What's all this?" cut in Gladwin. "What are you going to do?"
"Never you mind," retorted Barnes, importantly; "you do as I say,
Bateato--I'm going to show your master some excitement. He'll never
get it here in town."
"Ees, sair! I pack him queeck," and Bateato vanished noiselessly,
seemingly to shoot through the doorway and up the broad staircase as
if sucked up a flue.
"But see here"----objected Travers Gladwin.
"Not a word now," his friend choked him off. "If you don't like it you
don't have to stay, but I'm going to take you in hand and show you a
time you're not used to."
"But I don't"----
"Don't let's argue about it," said Barnes, lightly. "You called me in
here to take charge of things and I'm taking charge. Just to change
the subject, tell me something about your paintings. This one, for
instance--who is that haughty looking old chap?"

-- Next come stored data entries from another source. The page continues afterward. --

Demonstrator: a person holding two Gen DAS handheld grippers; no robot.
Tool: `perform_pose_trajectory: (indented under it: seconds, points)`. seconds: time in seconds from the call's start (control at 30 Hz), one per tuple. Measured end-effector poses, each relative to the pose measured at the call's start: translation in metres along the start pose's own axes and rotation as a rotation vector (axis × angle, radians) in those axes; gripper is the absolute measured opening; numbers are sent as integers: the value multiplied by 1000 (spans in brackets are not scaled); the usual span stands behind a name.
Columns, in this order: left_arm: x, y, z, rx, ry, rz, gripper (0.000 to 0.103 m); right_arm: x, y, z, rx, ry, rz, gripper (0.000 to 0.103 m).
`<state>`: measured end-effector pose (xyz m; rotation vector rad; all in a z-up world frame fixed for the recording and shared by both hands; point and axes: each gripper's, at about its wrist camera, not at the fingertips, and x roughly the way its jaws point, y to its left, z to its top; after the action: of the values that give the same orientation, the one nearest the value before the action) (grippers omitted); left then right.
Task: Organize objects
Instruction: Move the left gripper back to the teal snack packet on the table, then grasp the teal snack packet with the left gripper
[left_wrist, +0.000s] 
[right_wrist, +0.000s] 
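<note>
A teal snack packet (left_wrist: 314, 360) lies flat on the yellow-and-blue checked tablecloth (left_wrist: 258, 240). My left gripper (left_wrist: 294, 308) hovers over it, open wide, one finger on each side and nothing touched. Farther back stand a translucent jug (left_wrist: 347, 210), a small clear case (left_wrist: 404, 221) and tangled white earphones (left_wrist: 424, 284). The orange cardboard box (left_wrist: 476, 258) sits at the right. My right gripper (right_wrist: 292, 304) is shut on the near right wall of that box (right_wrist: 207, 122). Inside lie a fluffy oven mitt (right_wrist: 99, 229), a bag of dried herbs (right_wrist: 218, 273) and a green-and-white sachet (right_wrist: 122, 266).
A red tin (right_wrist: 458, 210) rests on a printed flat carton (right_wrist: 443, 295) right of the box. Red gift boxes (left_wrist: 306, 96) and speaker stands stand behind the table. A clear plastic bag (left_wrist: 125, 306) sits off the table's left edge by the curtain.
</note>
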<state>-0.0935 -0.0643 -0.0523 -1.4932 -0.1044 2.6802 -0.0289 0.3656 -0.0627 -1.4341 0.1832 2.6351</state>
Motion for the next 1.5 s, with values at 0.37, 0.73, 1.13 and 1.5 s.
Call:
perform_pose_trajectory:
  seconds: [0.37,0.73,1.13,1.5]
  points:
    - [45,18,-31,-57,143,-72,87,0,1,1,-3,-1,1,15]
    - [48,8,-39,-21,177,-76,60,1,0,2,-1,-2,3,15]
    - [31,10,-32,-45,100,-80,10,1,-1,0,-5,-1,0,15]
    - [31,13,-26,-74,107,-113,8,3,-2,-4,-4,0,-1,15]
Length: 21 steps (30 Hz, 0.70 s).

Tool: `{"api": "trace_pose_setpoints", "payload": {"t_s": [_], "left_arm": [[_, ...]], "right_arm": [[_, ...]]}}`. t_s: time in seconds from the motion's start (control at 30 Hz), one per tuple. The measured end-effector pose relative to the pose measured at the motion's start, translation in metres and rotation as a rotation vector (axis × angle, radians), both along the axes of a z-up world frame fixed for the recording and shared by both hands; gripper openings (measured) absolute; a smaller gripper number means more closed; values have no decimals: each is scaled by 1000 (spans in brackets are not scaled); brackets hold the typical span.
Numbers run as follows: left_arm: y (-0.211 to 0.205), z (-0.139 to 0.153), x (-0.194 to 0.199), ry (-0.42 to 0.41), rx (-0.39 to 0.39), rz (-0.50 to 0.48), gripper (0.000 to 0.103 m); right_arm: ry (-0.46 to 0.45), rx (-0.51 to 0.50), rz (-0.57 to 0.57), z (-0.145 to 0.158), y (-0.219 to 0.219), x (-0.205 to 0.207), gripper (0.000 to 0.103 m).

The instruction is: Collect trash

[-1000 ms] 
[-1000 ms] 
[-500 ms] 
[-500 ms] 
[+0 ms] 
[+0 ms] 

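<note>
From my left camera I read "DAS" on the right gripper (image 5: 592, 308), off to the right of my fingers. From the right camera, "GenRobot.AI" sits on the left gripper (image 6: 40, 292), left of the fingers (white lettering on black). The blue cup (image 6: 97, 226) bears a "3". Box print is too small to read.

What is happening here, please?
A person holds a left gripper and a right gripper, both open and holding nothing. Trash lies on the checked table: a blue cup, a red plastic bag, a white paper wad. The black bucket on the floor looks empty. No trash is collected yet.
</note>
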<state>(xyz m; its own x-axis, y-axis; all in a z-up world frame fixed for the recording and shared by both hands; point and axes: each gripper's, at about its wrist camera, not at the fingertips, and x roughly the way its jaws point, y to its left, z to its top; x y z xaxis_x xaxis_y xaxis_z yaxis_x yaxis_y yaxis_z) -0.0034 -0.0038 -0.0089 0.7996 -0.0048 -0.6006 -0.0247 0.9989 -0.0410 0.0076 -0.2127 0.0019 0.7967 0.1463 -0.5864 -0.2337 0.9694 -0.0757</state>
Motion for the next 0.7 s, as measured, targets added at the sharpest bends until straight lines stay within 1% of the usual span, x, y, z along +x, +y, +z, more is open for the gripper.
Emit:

Whitney Barnes had planted himself with legs spread wide apart in
front of one of the largest portraits in the room, a life-size
painting of an aristocratic looking old man who seemed on the point of
strangling in his stock.
Travers Gladwin turned to the painting and said with an unmistakable
note of pride:
"The original Gladwin, my great-grandfather. Painted more than a
hundred years ago by Gilbert Stuart."
"I guess you beat me, Travers--the original Barnes hadn't discovered
mustard a hundred years ago. But I say, here's a Gainsborough, 'The
Blue Boy.' By George! that's a stunner! Worth a small fortune, I
suppose."
Whitney Barnes had crossed the room and stood before the most striking
looking portrait in the collection, a tall, handsome boy in a vividly
blue costume of the Gainsborough period.
The owner of "The Blue Boy" turned around, cast a fleeting glimpse at
the portrait and turned away with a peculiar grimace.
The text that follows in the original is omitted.